Sua presença não desagrada aos condôminos, mas alguns não veem com bons olhos a circulação de estranhos nas dependências do prédio. O incômodo não impediu a afluência de visitantes que fizeram dele uma referência na vizinhança: há quem frequente o lago só para ver os répteis tomando sol. Os mais destemidos querem acariciar os bichos. “Quando estou perto, peço para não botar a mão porque elas mordem”, disse Eliane. Vítima ela própria da fúria quelônia, a subsíndica pensou em colocar um aviso: “Cuidado! Tartaruga brava.”
A babá Dilma de Oliveira Coutinho conheceu a atração em 2008, ao se mudar para o bairro. Vinda de um prédio com playground e pracinha, esbarrou na escassez de recursos para entreter as gêmeas Maria Antonia e Valentina Ruiz Britto, de 5 anos. Foi um alívio quando descobriu a pródiga fauna do bairro, com macacos-prego que entram pelas janelas basculantes, lagartos tomando sol nas ruas e o insólito prédio das tartarugas.
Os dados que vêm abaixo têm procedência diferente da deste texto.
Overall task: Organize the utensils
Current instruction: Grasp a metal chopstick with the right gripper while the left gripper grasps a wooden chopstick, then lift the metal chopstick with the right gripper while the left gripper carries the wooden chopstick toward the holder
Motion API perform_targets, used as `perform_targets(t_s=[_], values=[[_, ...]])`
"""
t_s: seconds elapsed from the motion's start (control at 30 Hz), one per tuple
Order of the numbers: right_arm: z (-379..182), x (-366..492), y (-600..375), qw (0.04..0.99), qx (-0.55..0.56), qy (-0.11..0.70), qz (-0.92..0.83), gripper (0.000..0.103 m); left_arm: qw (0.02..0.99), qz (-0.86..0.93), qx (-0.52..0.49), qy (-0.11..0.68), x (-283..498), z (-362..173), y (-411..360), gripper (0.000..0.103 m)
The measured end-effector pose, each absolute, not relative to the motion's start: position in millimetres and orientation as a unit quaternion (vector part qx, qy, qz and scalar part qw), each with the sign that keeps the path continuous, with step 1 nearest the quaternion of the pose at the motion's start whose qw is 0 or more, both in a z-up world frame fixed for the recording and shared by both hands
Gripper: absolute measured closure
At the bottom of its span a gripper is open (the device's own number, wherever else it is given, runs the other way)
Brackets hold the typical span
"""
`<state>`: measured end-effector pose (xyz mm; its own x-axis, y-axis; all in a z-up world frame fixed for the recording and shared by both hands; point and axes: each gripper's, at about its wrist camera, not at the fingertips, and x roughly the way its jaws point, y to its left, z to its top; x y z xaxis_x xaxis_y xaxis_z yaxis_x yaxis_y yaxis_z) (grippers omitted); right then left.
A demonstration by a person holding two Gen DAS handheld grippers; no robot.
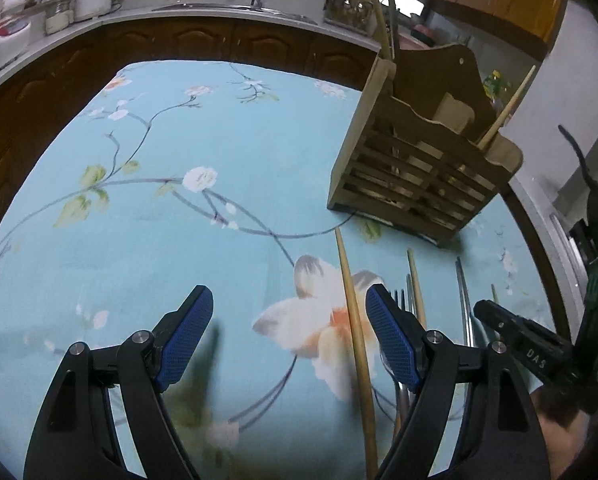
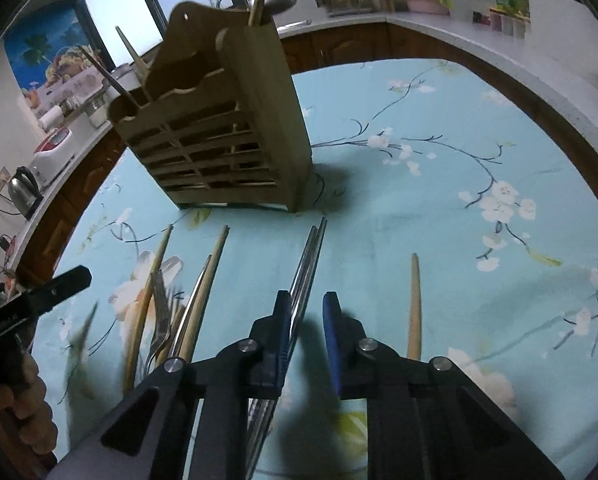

Nas visitas ao lago, Maria Antonia desenvolveu verdadeira obsessão em alisar cascos. Já a irmã se limitava a interagir com as tartarugas arremessando-lhes folhinhas de alface. Nenhuma delas sabe dizer de onde vêm e para onde vão as ativas cascudas.
O veterinário Rafael Torres trouxe uma pista valiosa ao evocar o tamanho da espécie. Os tigres-d’água podem chegar a 30 centímetros de diâmetro, o equivalente a uma folha de papel A4 – informação omitida aos clientes por alguns vendedores de pet-shop. “A pessoa compra achando que vai ficar pequenina e acaba com um bicho enorme”, disse. Com a fama que ganhou, o prédio poderia ser um depósito de tartarugas indesejadas da vizinhança. “O lago do condomínio Parque Guinle, em Laranjeiras, é um conhecido lugar de desova”, comentou.
Subitamente, um inocente menino que frequentava o lago todos os dias ganhou ares de suspeito. “Ele passava para dar tchau, chamava a bichinha pelo nome, nitidamente era dele”, contou Eliane. “A mãe deve ter pedido para se livrar do bicho e ele o levou para o prédio vizinho”, supôs a subsíndica. Estaria aí a resposta para o mistério? O menor não foi localizado pela reportagem para esclarecer o caso.